AT&T could spend almost $2 billion on network upgrade

Dec 21, 2010
Finance

It’ll be a while before the effects might be felt, but AT&T (T) is working to close a deal that could drastically improve its cellular phone service in the future. According to Ars Technica, today the company announced a deal with Qualcomm, in which AT&T would pay $1.925 billion for a chunk of the wireless […]

It’ll be a while before the effects might be felt, but AT&T (T) is working to close a deal that could drastically improve its cellular phone service in the future.

According to Ars Technica, today the company announced a deal with Qualcomm, in which AT&T would pay $1.925 billion for a chunk of the wireless broadcast spectrum. If the plan goes through, and once new handsets have been developed to handle the upgrade, AT&T would have access to a more powerful wireless signal for urban areas that covers hundreds of millions of people in the U.S.

Right now, this means two things: (1) iPhone service through AT&T could drastically improve in the future, and (2) iPhone owners won’t be seeing that improvement at least until the next generation of iPhone is released.
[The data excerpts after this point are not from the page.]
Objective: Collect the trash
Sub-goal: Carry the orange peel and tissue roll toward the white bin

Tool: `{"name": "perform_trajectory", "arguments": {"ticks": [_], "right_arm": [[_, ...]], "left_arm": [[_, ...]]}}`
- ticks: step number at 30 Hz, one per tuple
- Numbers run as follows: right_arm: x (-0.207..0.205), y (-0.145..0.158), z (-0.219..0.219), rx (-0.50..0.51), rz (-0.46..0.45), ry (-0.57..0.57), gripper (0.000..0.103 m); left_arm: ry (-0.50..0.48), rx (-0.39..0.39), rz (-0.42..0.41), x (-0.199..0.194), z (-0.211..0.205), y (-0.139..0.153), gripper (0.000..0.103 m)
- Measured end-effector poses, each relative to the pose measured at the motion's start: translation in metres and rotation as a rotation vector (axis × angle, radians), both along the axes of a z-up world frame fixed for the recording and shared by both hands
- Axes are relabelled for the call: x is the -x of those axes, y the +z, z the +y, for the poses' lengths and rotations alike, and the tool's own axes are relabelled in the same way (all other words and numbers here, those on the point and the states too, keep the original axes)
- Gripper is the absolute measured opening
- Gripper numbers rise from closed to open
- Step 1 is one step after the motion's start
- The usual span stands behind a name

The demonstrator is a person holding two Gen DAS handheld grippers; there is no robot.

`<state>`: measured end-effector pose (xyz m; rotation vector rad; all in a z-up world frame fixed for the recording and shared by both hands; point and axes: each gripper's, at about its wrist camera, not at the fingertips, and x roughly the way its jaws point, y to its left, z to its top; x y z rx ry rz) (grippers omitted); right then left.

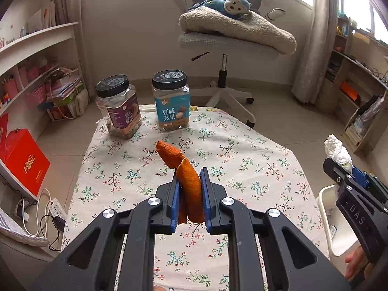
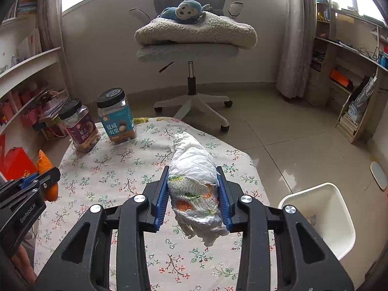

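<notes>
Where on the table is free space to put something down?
The flowered cloth is bare between the two jars at the far edge and the near edge, and on the right toward the white bin. Only the far left corner, around the jars, is crowded.

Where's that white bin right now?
The white bin stands on the floor off the table's right edge, low right in the right wrist view, just right of the right gripper holding the crumpled tissue.
</notes>
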<state>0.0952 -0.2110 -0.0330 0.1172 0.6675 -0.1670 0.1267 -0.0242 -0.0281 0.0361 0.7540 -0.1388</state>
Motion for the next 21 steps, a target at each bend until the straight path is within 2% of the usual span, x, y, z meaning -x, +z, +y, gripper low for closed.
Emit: {"name": "perform_trajectory", "arguments": {"ticks": [11,21], "right_arm": [[0.025,0.01,-0.038,0.054,-0.041,-0.078,0.034],[0.049,0.01,-0.102,0.072,-0.03,-0.234,0.034]], "left_arm": [[-0.084,-0.002,-0.012,0.012,-0.054,0.003,0.016],[-0.181,-0.019,-0.015,0.025,-0.113,-0.001,0.016]]}}
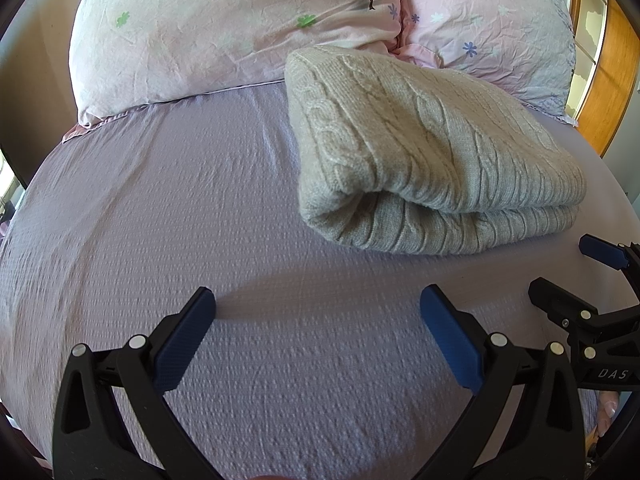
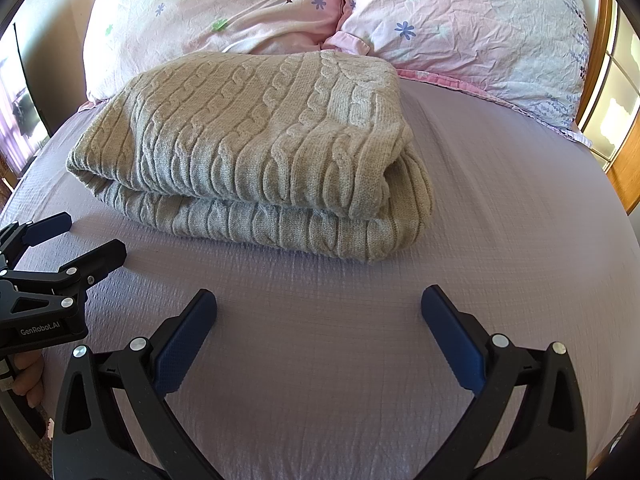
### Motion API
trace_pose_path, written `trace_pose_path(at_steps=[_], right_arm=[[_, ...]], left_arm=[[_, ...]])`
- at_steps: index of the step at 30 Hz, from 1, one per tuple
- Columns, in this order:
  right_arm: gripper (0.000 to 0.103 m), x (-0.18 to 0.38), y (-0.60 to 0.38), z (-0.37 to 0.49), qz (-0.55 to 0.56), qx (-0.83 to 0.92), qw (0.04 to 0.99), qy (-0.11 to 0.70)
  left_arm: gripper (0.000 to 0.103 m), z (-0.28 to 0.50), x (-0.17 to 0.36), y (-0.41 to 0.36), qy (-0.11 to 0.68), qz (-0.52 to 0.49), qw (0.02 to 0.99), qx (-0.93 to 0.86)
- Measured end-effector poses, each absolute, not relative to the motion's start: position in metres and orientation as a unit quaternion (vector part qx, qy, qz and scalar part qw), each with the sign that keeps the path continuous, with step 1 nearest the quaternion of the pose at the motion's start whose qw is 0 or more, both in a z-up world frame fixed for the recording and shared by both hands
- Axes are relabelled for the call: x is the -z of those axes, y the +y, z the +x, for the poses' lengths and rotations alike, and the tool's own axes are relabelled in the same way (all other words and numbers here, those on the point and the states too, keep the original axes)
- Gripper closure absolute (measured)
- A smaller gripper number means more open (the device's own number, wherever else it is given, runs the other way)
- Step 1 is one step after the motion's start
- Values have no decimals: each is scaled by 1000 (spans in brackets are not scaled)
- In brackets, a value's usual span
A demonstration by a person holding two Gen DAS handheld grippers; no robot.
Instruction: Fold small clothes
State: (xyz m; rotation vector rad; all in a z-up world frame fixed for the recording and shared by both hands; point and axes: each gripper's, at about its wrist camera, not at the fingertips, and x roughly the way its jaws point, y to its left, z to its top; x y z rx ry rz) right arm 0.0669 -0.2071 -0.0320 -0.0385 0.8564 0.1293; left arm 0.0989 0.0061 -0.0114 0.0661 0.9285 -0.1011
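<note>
A beige cable-knit sweater [image 1: 420,152] lies folded in a thick bundle on the lilac bed sheet [image 1: 160,220]; it also shows in the right wrist view [image 2: 256,148]. My left gripper [image 1: 318,308] is open and empty, hovering over bare sheet in front of and left of the sweater. My right gripper [image 2: 319,308] is open and empty, just in front of the sweater's near folded edge. The right gripper also shows at the right edge of the left wrist view [image 1: 568,268], and the left gripper at the left edge of the right wrist view [image 2: 92,236], both open.
Two pink floral pillows [image 1: 224,28] [image 1: 488,20] lie behind the sweater at the head of the bed; they show in the right wrist view too [image 2: 208,12] [image 2: 472,24]. A wooden frame [image 1: 612,80] stands at the far right.
</note>
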Motion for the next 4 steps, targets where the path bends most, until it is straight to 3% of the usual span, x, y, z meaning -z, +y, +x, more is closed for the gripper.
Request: trace_pose_path(at_steps=[4], right_arm=[[1, 32, -207, 67, -19, -63, 908, 415]], left_arm=[[2, 99, 11, 6, 448, 32, 892, 49]])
Before we go further, lets explain what this is all about. When it comes to broadcasting signals, like radio, television, and cellular signals, there’s only so much electromagnetic spectrum to go around. Different devices function at different frequencies: FM radio might broadcast around 108 megahertz, for example, while, say, a wireless Internet router broadcasts at 2400Mhz. When you tune your radio, you’re tuning to different frequencies on the spectrum. The difference allows signals to avoid interfering with each other, but since there are a limited number of frequencies, the government regulates and licenses them to companies for different uses. This is the reason TV stations have to carry emergency broadcasts and political debates — it’s part of the licensing agreement with the Federal Communication Commission.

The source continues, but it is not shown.